Log Analysis Basics

by Martin Brown

Server logs can provide volumes of meaningful data about what the server is doing — if you know how to read them. We discuss the key points and techniques of log analysis to help you get the most out of your log files.

You'd be amazed at how much information your machine, operating systems, and applications generate during their normal course of operation. One of my relatively quiet Unix servers, for example, generates about 2 MB of syslog information every week. But that information is completely useless unless it is converted into meaningful data about what is going on on the server. To do this, I need to know about errors, any potential problems, and any failures that could cause the machine to go down or fail at a critical time. In other words, I have to analyze the logs.

Log Types
Log Contents
Converting Logs Into Useful Information
Tracking Rather than Analysis

This article covers some of the basics of log analysis, hitting on what we believe are the key points and techniques, so you too can analyzes your voluminous server logs.

Log Types

Logs fall into a number of different categories, based on their format, source and typical contents. I'm not going to list them all here, it would take up the rest of the article and probably the rest of the year, but we can generalize into a few key types.

  • Content: Log content can be information, alerts and warnings, or fatal errors. The access logs in Apache and IIS are examples of informational logs. Alerts, warnings, and fatal errors are typically lumped together into a single 'error' log (which is essentially what the syslog is within Unix), or may be further split into specific types of errors or sources (in the style of the Event Log system in Windows). In some cases, all log information is dumped together into a single file, and it's the file content that helps describe what a particular entry is referring to.

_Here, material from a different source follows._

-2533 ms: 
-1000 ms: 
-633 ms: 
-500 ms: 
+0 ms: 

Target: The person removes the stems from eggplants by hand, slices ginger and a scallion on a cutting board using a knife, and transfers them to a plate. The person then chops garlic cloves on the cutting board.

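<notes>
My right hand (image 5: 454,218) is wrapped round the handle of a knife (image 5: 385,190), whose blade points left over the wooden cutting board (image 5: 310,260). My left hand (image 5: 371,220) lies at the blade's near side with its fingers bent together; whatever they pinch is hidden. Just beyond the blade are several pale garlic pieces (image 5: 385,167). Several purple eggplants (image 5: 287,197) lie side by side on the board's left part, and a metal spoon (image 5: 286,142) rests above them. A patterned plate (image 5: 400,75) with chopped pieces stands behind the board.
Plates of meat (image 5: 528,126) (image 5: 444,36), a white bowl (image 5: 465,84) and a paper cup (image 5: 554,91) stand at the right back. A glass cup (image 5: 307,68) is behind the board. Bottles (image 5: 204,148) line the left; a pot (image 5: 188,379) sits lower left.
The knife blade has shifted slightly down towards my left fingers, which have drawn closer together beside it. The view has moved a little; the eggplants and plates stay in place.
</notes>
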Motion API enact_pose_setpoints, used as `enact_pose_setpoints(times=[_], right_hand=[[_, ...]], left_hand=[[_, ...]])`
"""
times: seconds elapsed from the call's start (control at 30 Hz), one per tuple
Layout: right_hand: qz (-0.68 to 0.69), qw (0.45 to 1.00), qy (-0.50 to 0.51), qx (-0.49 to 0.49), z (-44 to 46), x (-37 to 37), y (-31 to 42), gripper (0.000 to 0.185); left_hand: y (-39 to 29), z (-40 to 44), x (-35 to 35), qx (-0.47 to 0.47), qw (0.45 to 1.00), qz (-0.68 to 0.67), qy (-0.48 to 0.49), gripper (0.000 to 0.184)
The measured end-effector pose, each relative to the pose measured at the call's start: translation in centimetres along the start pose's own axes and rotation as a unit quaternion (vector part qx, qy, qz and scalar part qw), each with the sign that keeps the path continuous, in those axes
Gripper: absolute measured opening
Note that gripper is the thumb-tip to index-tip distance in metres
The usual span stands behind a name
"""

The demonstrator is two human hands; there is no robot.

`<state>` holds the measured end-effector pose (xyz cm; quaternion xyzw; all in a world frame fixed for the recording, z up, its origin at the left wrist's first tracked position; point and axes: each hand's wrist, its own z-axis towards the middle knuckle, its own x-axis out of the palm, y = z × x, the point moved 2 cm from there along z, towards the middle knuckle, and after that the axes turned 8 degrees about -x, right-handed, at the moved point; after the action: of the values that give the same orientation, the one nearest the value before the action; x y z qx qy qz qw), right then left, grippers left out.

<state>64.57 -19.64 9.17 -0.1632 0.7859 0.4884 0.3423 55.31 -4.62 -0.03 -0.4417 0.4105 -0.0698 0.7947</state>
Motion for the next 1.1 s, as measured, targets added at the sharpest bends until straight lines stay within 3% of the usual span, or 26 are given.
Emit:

  • Source: Logs come from everything — from applications and the system to drivers and libraries. The source is used as a method of classification. For example, the security subsystems may have their own log, or their log can define where and how information is updated. System logs are generated and handled by the operating system; application logs may be with the application, in a central location with the system logs, or in a temporary location.

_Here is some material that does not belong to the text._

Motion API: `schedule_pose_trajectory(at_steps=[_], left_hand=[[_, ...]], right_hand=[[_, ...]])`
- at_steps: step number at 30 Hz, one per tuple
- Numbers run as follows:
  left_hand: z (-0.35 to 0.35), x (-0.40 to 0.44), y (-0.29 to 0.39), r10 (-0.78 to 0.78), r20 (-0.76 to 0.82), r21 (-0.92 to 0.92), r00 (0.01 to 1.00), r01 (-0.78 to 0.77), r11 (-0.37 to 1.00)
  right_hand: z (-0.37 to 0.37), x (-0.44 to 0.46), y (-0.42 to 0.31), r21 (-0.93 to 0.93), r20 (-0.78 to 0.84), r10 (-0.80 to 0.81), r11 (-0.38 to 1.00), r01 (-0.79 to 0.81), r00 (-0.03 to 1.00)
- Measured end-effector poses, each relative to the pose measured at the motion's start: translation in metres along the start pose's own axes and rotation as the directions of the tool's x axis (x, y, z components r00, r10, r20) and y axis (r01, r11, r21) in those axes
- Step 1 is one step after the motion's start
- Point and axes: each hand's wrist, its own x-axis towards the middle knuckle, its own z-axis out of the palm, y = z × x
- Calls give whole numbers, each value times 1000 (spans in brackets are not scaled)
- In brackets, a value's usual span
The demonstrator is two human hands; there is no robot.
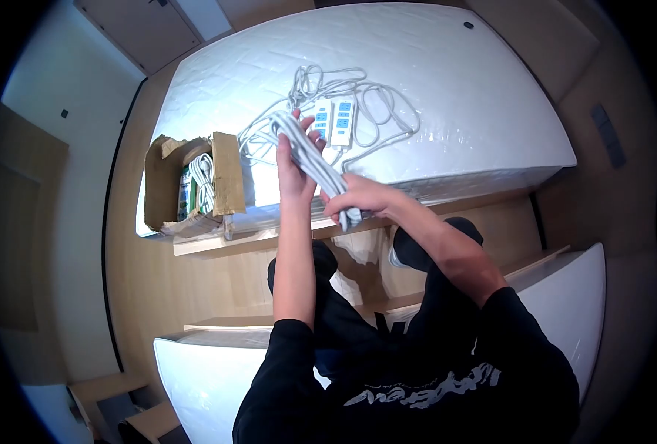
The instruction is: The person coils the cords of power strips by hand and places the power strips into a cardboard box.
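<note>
The left hand (294,175), its forearm stretched straight ahead, held the upper part of one long folded bundle of smooth pale-grey cable (315,161); the right hand (363,197), forearm slanting inward, gripped its lower end. The bundle was raised over the near edge of a white quilted, plastic-wrapped mattress (461,89). On the mattress lay two white oblong power strips with blue sockets (342,124), loose grey cable loops (303,92) and one torn brown cardboard box (229,174) containing a coiled white cable (205,181).

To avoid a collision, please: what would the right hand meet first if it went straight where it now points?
Most likely the left hand, close beside it, though depth is unclear.
</note>
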Motion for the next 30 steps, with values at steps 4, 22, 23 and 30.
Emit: schedule_pose_trajectory(at_steps=[4, 22, 23, 30], left_hand=[[13, -4, 9, -67, 178, -239, 982, 109, 965], [0, 0, -67, -532, -226, -146, 816, 511, 847], [1, 0, -63, -464, -161, -100, 871, 454, 886], [18, -1, -68, -171, -186, 149, 968, 200, 968]], right_hand=[[-20, -20, -26, 103, -50, -51, 993, 56, 997], [-47, -44, -42, 129, -287, -235, 951, 280, 929], [-47, -43, -43, 46, -367, -229, 964, 263, 902], [-47, -30, -31, -17, -419, -165, 985, 174, 893]])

  • Format: Logs can be in either a text or binary format. Not surprisingly, text is the more popular format because from the developer's and reader's perspectives, it is the easiest to work with. Binary is generally impossible to read without some form of processing, but information in a binary log may be better formatted and can use specific and structured data types for elements such as dates, times, and classification. This makes it easier to parse (provided the format is known) because complex assumptions or judgements on what the content might contain don't need to be made. Dates and times are examples of binary friendly data, but in a text file, they must be processed to identify them as recognizable, usable date.

Regardless of the originating format, location, and content, to get any useful information out of the logs they must be processed so each log entry is identifiable as well as each of the entry fields that make up the information.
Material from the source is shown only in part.